Acid-attack victims not only undergo physical pain, but also have to cope with emotional trauma, social apathy, and financial burden. The treatment and reconstruction surgeries are very costly and the compensation that one gets from the government is nowhere enough to handle the expenses. Hence, the victims, as well as their families are forced to face innumerable hardships.

Ashish Shukla pointed out that the acid-attack victims not only face challenges regarding medical treatment and delayed compensation from the government but also encounter difficulties in empowering themselves and joining the mainstream. He opined that the biggest hurdle the victims faced is the attitude of the society that isolates them.

He said that, instead of sympathizing with the victims, the society should try its best to create a normal atmosphere around them so that they could join the mainstream and lead their lives peacefully.

Avjit Kumar points out that, the menace of acid-attacks could be effectively dealt with by instituting the fast track courts and punishing the guilty severely. Also, the ban on the sale of concentrated acids to common people must be properly implemented. Only a diluted acid that causes no harm to humans should be for sale.

But, all is not lost for the acid-attack victims. Just as every cloud has a silver lining, the victims are slowly coping with their lives and moving ahead towards success.

Laxmi has become one of the most renowned campaigners for the cause and has helped innumerable victims of acid-attack. She even hosted a television show in 2014. Sonali Mukherjee, another victim had suffered 70% burns finally found her true love and married him in April. Haseena Hussain who lost her eyesight in the attack on her is now working as a stenographer and is the sole bread-earner of the family.

Another success story is that of 'Sheroes Hangout' in Agra. The café, located in Taj Mahal, is India's first café run by acid-attack victims. The initiative was started by the Chhanv foundation as part of its efforts to empower the victims.
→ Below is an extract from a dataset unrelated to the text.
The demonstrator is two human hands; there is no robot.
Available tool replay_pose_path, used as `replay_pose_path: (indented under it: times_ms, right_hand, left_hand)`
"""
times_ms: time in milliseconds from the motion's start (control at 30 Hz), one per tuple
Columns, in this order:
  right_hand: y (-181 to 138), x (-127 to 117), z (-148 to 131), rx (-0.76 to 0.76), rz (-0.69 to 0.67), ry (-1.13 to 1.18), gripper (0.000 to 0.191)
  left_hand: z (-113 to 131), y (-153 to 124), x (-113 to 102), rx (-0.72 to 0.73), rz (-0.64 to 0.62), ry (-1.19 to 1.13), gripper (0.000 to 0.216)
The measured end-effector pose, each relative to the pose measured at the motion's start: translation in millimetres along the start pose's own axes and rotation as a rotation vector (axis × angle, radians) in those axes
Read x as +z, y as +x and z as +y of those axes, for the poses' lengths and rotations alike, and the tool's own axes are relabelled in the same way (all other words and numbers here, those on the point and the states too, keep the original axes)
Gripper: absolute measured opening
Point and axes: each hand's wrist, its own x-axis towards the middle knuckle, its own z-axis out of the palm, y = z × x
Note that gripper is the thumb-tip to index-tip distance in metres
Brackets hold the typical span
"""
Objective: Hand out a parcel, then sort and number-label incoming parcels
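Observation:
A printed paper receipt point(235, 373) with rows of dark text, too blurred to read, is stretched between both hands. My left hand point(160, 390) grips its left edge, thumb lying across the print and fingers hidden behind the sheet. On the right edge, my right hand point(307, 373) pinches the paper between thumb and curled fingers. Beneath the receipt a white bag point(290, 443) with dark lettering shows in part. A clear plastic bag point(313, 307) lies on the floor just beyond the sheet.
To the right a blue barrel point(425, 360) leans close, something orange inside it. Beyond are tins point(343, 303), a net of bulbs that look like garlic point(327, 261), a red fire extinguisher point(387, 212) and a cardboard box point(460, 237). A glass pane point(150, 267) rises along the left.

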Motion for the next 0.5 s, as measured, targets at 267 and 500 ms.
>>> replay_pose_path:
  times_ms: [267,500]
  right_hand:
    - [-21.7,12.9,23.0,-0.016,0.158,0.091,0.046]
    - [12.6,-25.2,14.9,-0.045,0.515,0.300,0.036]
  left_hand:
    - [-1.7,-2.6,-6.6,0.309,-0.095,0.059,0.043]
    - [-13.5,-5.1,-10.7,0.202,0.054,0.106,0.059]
Ashish Shukla of Chhanv foundation who is closely associated with 'Sheroes Hangout' told NG that the café has four portions: a boutique, a book library, a handicraft section, and a coffee café. He further added that they have plans to start similar initiatives in other cities like Kanpur and Lucknow.

It is the duty of the society and the government to support the victims of acid-attack and empower them. They must be filled with self-confidence and not treated with sympathy or apathy. The state governments should understand the seriousness of the acid-attack issue and take measures to prevent such attacks in the future. Etiquette rehabilitation should also be provided to the victims.